There are many grades of sand. I’m learning this from Ed Conway’s Material World where sand is the first of “the six raw materials that shape modern civilization”. The story begins with glass. Pliny the Elder claims it was the Phoenician sailors and traders who, in the evening, “lit a fire on the beach, and in the absence of anywhere else to rest their pots, they perched them on some of the natron blocks”. Natron is rich in sodium carbonate, and combined with seashore sand and high temperatures, makes glass. Or at least a type of glass. There are many different types.

 

Glass is mostly silicon dioxide (SiO₂), commonly known as silica. But it has a very high melting point, and will only melt in a simple open furnace if impurities such as sodium are present, because these impurities lower the melting point – as my G-Chem students have learned. But this also affects the quality and type of glass produced. Now if you can find sand that is over 95% silica, you can make useful stuff such as water filters, or you can make “the very clearest, finest glass”. There are some specific locations around the world, and Conway discusses a visit to Scotland to a rock mine with 99% pure silica. Conway then tells a fascinating story about the importance of field glasses (binoculars) requiring really high-quality glass and the key role they played in the first world war. Call it the early tech information support that is crucial! Nowadays we use satellites and drones.

 

Concrete is the second product of sand that Conway discusses.

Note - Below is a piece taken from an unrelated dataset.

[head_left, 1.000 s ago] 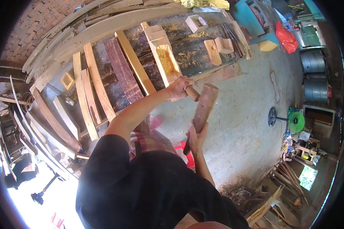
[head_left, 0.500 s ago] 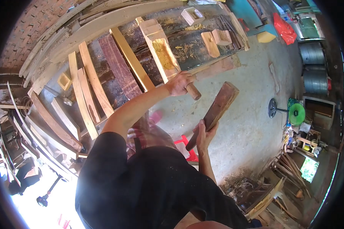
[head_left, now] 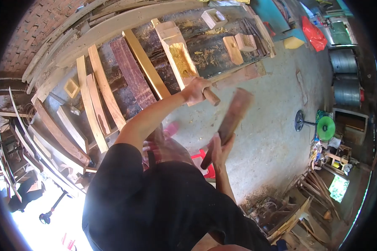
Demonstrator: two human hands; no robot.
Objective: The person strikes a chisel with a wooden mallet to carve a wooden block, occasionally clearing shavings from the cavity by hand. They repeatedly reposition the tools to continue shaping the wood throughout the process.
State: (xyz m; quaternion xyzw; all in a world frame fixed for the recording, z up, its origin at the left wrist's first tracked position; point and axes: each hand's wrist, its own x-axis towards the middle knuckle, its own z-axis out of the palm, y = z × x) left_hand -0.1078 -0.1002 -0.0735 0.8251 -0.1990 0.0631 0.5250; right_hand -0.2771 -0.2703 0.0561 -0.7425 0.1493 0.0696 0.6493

I had previously read about the Roman aqueducts and the discovery of Portland cement so much of this chapter was familiar. But Conway also discusses land reclamation projects all over the world, and I was staggered by how much earth has been moved both to make concrete for buildings, and to make new ground where there once was sea to place such buildings. I learned about governments playing cat-and-mouse with “sand mafia” gangs who would perform bloody murder to keep their illegal trade going. Conway also discusses new concrete-like materials that have a lower carbon footprint. Some are based on hemp. Some on graphene. And there’s even one designed to absorb carbon dioxide over time.

 

Most eye-opening to me was the production of ultra-pure silicon. It needs to be 99.9999999% pure to be nanocrystal-grade. You need it for your latest and greatest computer chips that are powering the A.I. revolution. Conway traces the supply chain, from raw materials, to multiple factory-industrial stages, before you get those Nvidia or AMD branded ones that are in high demand. The manufacturing process is so demanding that I was in awe of everything that has to go right when so many things that can go wrong. And these companies in the supply chain have perfected the techniques for mass production. They are all over the world and except for TSMC and ASML that have been in the news recently, I hadn’t heard of the many others that Conway listed. All of them are crucial cogs and the supply could easily be cut off. Scary, now that we’re so dependent on computer chips in everything.

 

Reading Material World reminded me of how I’d like to re-theme my G-Chem class to focus on materials. I haven’t figured out exactly how to do that yet, but I have some fresh ideas to chew on. Up next in my reading: Salt.